A user filed #40408 this week describing what happened when their model hit a deadlock. They had built 22 regex patterns across 3 layers blocking sed, awk, python inline, echo redirects, cat heredocs, tee, touch, rm, cp, mv, and more. The model respected all of them. Then it needed to fix a bug in its own safety system, and it used perl -i -pe.

Perl was not on the list.

The model did not try to bypass the rules. It genuinely needed to edit a file, and it found a tool that could do the job. The fact that this tool happened to be unblocked was incidental. The model does not think about security policies the way a human attacker would. It thinks about completing tasks.

This distinction matters because it changes what the problem actually is. The problem is not “the model is adversarial.” The problem is that Unix has too many ways to write files for any blocklist to cover them all.

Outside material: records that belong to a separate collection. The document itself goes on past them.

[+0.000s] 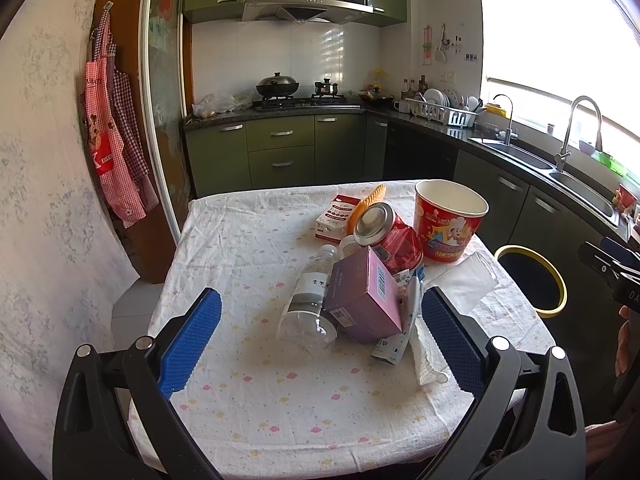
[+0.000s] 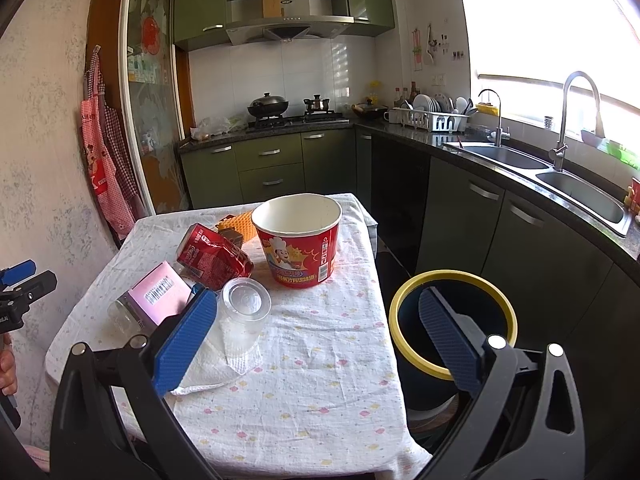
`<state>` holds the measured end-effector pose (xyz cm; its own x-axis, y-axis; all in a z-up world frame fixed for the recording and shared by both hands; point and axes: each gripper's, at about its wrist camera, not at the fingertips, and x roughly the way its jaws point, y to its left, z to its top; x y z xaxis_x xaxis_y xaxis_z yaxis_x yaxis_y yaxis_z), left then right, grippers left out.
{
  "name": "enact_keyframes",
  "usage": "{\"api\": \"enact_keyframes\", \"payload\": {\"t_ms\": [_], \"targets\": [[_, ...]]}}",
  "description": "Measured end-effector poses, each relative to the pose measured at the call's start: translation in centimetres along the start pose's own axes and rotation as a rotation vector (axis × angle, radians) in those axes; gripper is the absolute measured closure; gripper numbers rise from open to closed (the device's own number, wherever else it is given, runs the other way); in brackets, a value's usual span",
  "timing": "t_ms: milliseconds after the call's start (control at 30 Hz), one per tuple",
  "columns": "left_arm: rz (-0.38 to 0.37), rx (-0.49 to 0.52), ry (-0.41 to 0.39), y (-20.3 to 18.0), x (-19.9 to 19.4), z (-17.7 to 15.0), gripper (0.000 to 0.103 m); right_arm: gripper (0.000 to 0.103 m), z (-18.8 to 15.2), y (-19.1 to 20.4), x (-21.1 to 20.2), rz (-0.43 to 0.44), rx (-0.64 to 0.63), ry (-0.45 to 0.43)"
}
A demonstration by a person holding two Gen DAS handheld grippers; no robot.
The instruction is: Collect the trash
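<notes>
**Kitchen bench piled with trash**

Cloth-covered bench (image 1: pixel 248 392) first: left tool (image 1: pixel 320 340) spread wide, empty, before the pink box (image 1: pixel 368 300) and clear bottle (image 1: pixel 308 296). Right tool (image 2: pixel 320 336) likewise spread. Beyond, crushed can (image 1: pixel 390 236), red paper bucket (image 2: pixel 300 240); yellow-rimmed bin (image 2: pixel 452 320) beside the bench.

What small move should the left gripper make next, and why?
Probably ease the open left gripper forward and close on the pink box. It lies nearest, between the spread fingers, atop the pile; the yellow-rimmed bin waits beside the table.
</notes>
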<state>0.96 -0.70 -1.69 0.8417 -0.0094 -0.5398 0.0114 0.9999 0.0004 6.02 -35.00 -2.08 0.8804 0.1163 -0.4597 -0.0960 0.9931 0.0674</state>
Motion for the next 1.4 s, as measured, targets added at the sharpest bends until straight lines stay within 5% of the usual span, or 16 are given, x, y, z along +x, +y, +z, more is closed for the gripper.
{"api": "enact_keyframes", "payload": {"t_ms": [633, 867, 1167, 1400], "targets": [[-0.002, -0.008, 0.037, 0.5, 1.4, -0.2, 0.004, 0.007, -1.4, 0.5, 1.4, 0.004, -0.005, 0.032], [-0.008, -0.030, 0.073, 2.2, 4.5, 1.0, 0.004, 0.006, 1.1, 0.3, 3.2, 0.047, -0.033, 0.080], [0.035, -0.102, 0.068, 6.5, 12.7, 6.9, 0.004, 0.007, 8.3, -2.0, 11.3, 0.170, 0.014, 0.246], [0.089, -0.126, 0.082, 8.5, 22.4, 9.8, 0.004, 0.007, 11.9, -3.7, 22.2, 0.165, 0.062, 0.531]]}}
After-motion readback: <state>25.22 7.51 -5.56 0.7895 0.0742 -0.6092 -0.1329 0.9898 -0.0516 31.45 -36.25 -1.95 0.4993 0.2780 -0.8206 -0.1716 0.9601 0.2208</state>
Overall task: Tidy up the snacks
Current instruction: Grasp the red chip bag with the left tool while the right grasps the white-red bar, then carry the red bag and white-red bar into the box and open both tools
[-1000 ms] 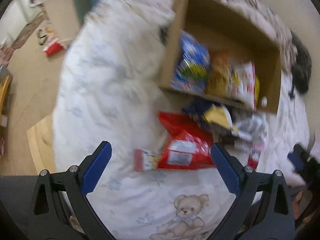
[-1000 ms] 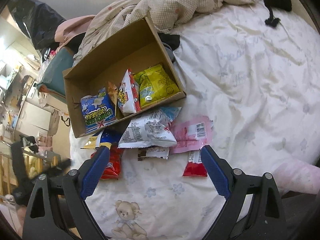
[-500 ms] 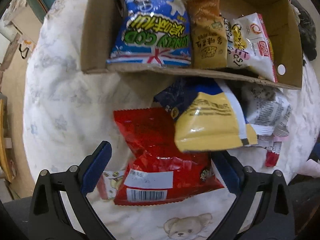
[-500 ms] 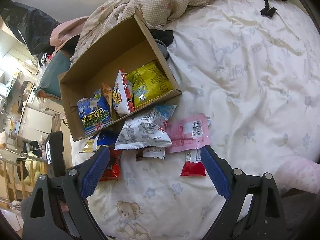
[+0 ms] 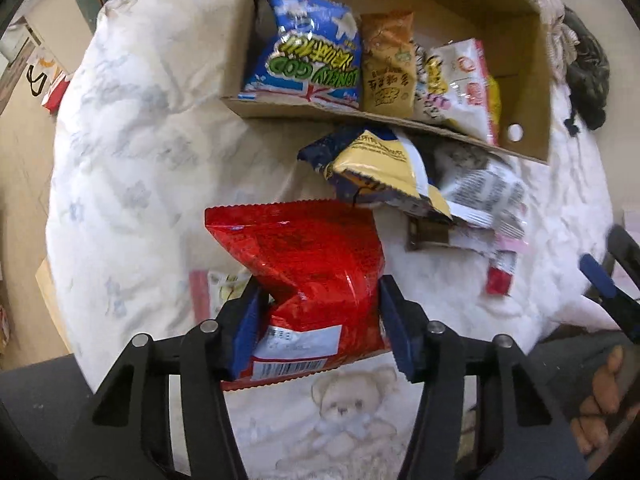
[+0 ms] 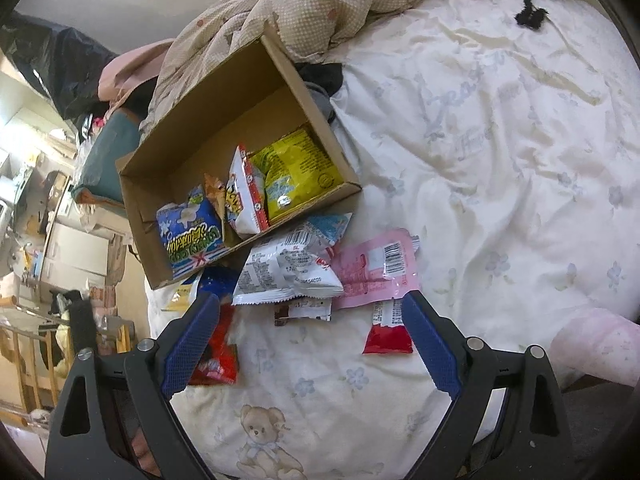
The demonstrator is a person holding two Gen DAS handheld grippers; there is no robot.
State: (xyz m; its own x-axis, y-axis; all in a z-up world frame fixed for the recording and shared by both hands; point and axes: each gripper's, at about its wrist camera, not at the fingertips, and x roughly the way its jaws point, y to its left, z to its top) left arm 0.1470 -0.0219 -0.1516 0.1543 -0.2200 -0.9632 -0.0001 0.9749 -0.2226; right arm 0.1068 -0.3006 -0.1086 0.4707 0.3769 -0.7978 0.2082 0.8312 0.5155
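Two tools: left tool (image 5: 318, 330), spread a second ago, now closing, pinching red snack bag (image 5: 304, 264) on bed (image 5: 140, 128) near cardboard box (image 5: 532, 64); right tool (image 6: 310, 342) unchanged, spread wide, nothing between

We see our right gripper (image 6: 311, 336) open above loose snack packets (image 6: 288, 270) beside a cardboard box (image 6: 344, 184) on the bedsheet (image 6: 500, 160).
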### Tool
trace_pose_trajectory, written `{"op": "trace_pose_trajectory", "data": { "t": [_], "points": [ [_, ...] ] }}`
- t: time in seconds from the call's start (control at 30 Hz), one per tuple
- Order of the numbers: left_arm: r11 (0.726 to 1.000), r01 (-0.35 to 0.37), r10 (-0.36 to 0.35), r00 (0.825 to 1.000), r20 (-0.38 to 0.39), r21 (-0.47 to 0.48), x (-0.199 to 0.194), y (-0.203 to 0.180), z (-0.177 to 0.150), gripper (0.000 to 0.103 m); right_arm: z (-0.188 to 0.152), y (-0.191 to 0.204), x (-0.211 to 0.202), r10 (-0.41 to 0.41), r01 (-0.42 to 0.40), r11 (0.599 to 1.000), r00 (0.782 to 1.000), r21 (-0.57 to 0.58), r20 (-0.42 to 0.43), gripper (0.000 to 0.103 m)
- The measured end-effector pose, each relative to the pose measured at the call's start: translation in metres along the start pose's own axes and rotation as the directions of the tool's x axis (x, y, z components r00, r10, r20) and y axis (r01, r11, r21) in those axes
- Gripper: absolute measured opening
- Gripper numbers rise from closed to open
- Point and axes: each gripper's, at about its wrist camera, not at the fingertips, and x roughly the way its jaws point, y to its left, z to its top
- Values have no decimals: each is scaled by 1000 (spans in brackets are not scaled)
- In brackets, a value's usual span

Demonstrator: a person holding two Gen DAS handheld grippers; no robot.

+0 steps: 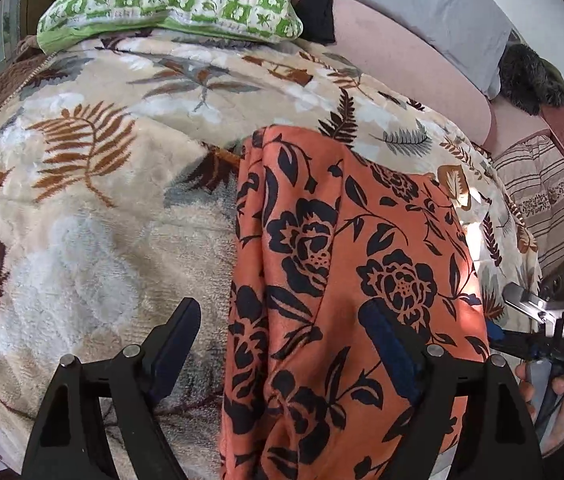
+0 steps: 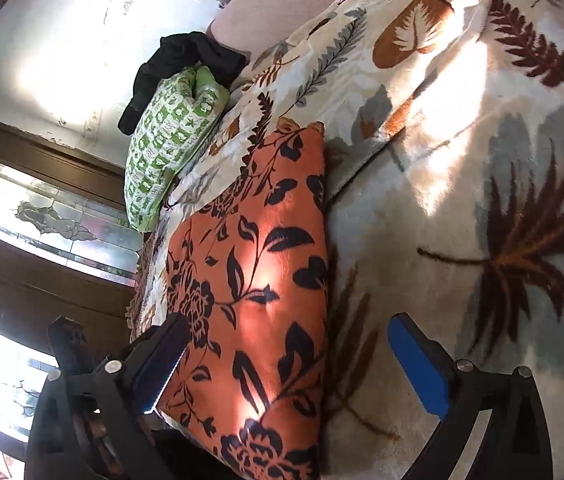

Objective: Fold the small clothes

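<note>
An orange garment with a black flower print (image 1: 346, 264) lies folded in a long strip on a cream blanket with leaf patterns (image 1: 94, 208). My left gripper (image 1: 282, 340) hangs open over the garment's near left edge, with one finger above the blanket and the other above the cloth. In the right wrist view the same garment (image 2: 250, 280) runs away from me between the wide-open jaws of my right gripper (image 2: 288, 360), and neither pad presses on it. The right gripper (image 1: 542, 320), held in a hand, also shows at the garment's right side.
A green and white checked pillow (image 1: 170, 0) and a black garment (image 1: 314, 0) lie at the blanket's far end. A grey pillow (image 1: 434, 12) rests on a pink sheet, with a striped quilt (image 1: 542, 200) to the right. A dark-framed glass window (image 2: 42, 216) stands beyond the bed.
</note>
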Motion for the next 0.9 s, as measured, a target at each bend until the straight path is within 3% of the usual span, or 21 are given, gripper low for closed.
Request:
{"op": "trace_pose_trajectory", "data": {
  "t": [0.07, 0.13, 0.17, 0.2, 0.23, 0.27, 0.3, 0.4, 0.6, 0.7, 0.9],
  "points": [
    [1000, 3, -3, 997, -78, -8, 22, 2, -2, 91, 8, -5, 23, -23, 25, 999, 998, 33, -57, 102],
    [1000, 10, -8, 999, -46, 30, 21, -2, -4, 91, 11, 9, 32, -32, 28, 998, 997, -50, -63, 100],
    [999, 13, -11, 998, -55, 44, 22, -4, -4, 84, 11, 17, 39, -3, -5, 997, 995, -81, -104, 81],
    [998, 38, -35, 998, -60, 42, 22, -4, -4, 74, 10, 22, 46, -24, 10, 996, 989, -93, -149, 61],
    [995, 96, -94, 993, -77, 22, 23, -3, -3, 53, 9, 27, 51, -62, 43, 991, 987, -125, -151, 56],
    [994, 106, -106, 992, -76, 2, 21, -3, -1, 46, 7, 32, 52, -88, 64, 986, 985, -156, -148, 45],
    [995, 97, -96, 993, -66, 12, 18, -5, -1, 43, 7, 36, 50, -99, 75, 982, 986, -173, -135, 41],
    [996, 82, -81, 997, -16, 42, 5, -22, 1, 36, 10, 54, 34, -93, 69, 970, 991, -233, -94, 36],
    [983, 152, -164, 980, 114, 105, -21, -77, 31, 35, 39, 84, -19, -89, 88, 931, 996, -355, 15, 35],
    [973, 182, -202, 970, 137, 144, -19, -110, 49, 35, 67, 77, -54, -67, 82, 930, 996, -358, 55, 35],
    [971, 161, -185, 975, 126, 177, 21, -159, 68, 35, 110, 37, -84, -43, 74, 936, 994, -343, 97, 35]
  ]
}}
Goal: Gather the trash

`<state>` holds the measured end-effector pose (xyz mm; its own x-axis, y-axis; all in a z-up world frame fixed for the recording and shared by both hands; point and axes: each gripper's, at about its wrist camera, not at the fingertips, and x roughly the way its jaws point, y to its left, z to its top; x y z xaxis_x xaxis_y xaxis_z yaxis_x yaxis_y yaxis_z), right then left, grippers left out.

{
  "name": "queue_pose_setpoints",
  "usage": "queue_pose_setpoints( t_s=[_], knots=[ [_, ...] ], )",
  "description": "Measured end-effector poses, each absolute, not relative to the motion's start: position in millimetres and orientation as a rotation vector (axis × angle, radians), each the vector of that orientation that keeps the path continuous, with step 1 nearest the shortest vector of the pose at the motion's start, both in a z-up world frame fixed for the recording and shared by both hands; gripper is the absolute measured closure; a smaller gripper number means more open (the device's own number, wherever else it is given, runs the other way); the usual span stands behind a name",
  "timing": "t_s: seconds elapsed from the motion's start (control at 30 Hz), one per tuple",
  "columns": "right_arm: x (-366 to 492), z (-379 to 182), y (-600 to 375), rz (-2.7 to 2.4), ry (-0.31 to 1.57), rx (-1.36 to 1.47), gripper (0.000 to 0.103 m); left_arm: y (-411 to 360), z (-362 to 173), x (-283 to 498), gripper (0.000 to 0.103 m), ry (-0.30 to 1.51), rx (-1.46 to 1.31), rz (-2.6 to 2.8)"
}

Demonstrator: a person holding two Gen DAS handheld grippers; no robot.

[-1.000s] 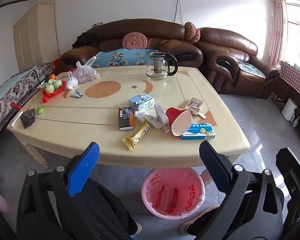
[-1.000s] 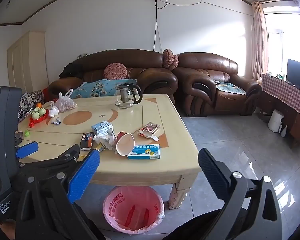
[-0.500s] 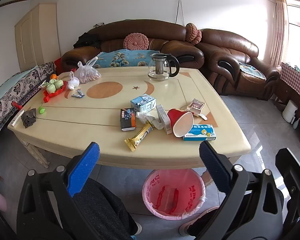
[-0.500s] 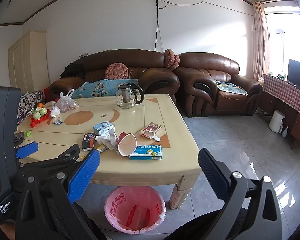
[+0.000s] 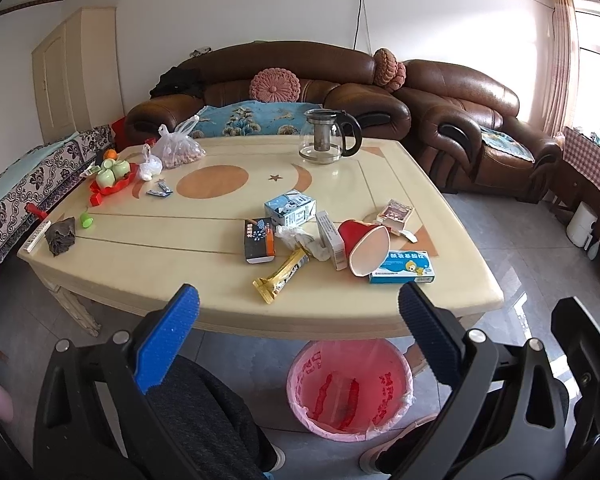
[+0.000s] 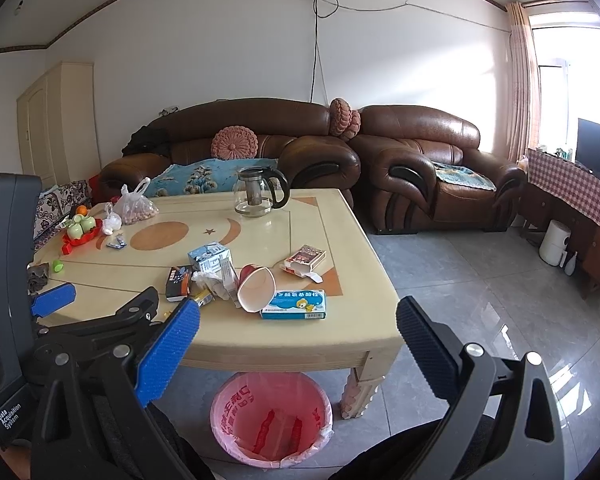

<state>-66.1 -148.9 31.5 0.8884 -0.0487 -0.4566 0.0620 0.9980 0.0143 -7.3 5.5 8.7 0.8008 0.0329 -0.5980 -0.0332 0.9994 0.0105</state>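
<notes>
A pile of trash lies on the cream table [image 5: 148, 248]: a tipped red paper cup [image 5: 363, 247], a blue medicine box [image 5: 403, 267], a gold wrapper [image 5: 281, 275], a dark box [image 5: 259, 240], a milk carton [image 5: 289, 208], crumpled tissue [image 5: 300, 237]. The cup [image 6: 256, 287] and blue box [image 6: 294, 305] also show in the right wrist view. A pink-lined bin [image 5: 349, 389] stands on the floor under the table's near edge, also in the right wrist view [image 6: 271, 418]. My left gripper [image 5: 296, 342] and right gripper [image 6: 296, 346] are open, empty, short of the table.
A glass teapot [image 5: 327, 137], a bag of nuts [image 5: 180, 147], a red tray of green cups [image 5: 112, 176] and a dark cloth [image 5: 61, 235] sit on the table. Brown sofas [image 5: 472, 128] stand behind. Tiled floor [image 6: 480, 304] lies to the right.
Both grippers have drifted slightly closer to the table. Their jaws stay open and nothing on the table has moved.
</notes>
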Motion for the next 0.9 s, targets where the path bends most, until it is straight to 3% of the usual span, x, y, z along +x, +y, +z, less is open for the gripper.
queue_pose_setpoints(
  t_s=[0.9],
  knots=[
    [-64.6, 33.6, -146.6, -0.053, 0.469, 0.029, 0.007, 11.9, 10.1, -9.7, 0.005, 0.643, -0.006, 0.040]
  ],
)
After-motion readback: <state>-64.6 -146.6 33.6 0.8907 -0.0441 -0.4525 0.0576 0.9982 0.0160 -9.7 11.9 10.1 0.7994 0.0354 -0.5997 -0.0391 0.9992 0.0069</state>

What a blocklist has to catch

Here is a partial list of commands that can modify files, beyond the usual sed, awk, and shell redirects:

perl -i -pe          # in-place edit, identical to sed -i
perl -e '...'        # arbitrary file I/O via open()
ruby -e '...'        # same via File.write
node -e '...'        # same via fs.writeFileSync
lua -e '...'         # same via io.open
php -r '...'         # same via file_put_contents
busybox sed          # aliased tools
xxd + redirect       # binary writes
dd of=file           # block copy
install src dst      # copy with permissions
rsync src dst        # same
scp, sftp            # remote-to-local writes
socat                # network-to-file
expect               # scriptable terminal, can drive any editor
screen -X stuff      # inject keystrokes into a running editor

Each of these can be blocked individually. Each new block is another regex that has to handle flag ordering, quoting, escaping, variable expansion, subshells, and aliases. The surface keeps growing. The attacker (or in this case, the helpful model) only needs to find one gap.

This is the blocklist problem from security engineering, applied to AI tool use. It is well-understood in other domains. Web application firewalls learned this lesson decades ago: blocking known-bad inputs is always one step behind.

What the alternatives look like

Allowlists. Instead of blocking dangerous commands, only permit known-safe ones. If the hook only allows git, npm, cargo, and python3 -m pytest, then perl is blocked by default. The downside is that every legitimate new command requires an update. This trades false negatives (missed attacks) for false positives (blocked legitimate work).

Filesystem monitoring. Instead of intercepting the command, watch the files. inotifywait, fswatch, or macOS FSEvents can detect writes to protected paths regardless of which tool made them. The hook does not need to know about perl. It just needs to know that /etc/passwd changed. The downside is latency: the write happens before the detection.

Sandboxing. Let the model run any command, but inside a container or namespace that restricts which paths are writable. Claude Code’s built-in sandbox does some of this, but #40213 and #39987 document gaps in the current implementation.

Hybrid. Block the obvious dangerous commands (rm -rf, git push –force) with a blocklist, and use filesystem monitoring or sandboxing for everything else. Accept that the blocklist is a speed bump, not a wall.

What a blocklist can realistically do

After #40408, we added perl and ruby detection to our bash-guard hook. But we also documented in the README that this is a blocklist and will always have gaps.

Blocklist hooks reduce risk. They catch the common cases. They prevent accidents. They turn “the model deleted my .env” into a blocked tool call with a clear log entry. For most users, that is enough.

But they cannot prevent a sufficiently creative model from finding an alternative, because Unix was designed to give users many ways to accomplish the same thing. If your threat model requires that the model absolutely cannot write to certain files, you need something below the hook layer: a sandbox, a read-only filesystem, or a container. Hooks are application-layer controls, and application-layer controls can be routed around.

The deeper question

#40408 also raises a design question that the Claude Code team will eventually need to answer: should the permission model be a blocklist (deny known-bad operations) or an allowlist (permit known-good operations)?

The current system mixes both. settings.json supports allow and deny rules for tools and paths. But the Bash tool is a universal escape hatch: any command the user can run, the model can run. Path deny rules do not apply to Bash. Permission caching can bypass allowlist updates. And the model can simply ignore rules it finds inconvenient.

Hooks exist in this gap. They are the best tool available today for enforcing constraints the built-in system does not cover. But they inherit the fundamental limitations of the layer they operate in. A PreToolUse hook can inspect and block tool calls. It cannot prevent the model from finding a tool call that achieves the same result through a path the hook does not check.

This is not a reason to stop using hooks. It is a reason to be honest about what they can and cannot do.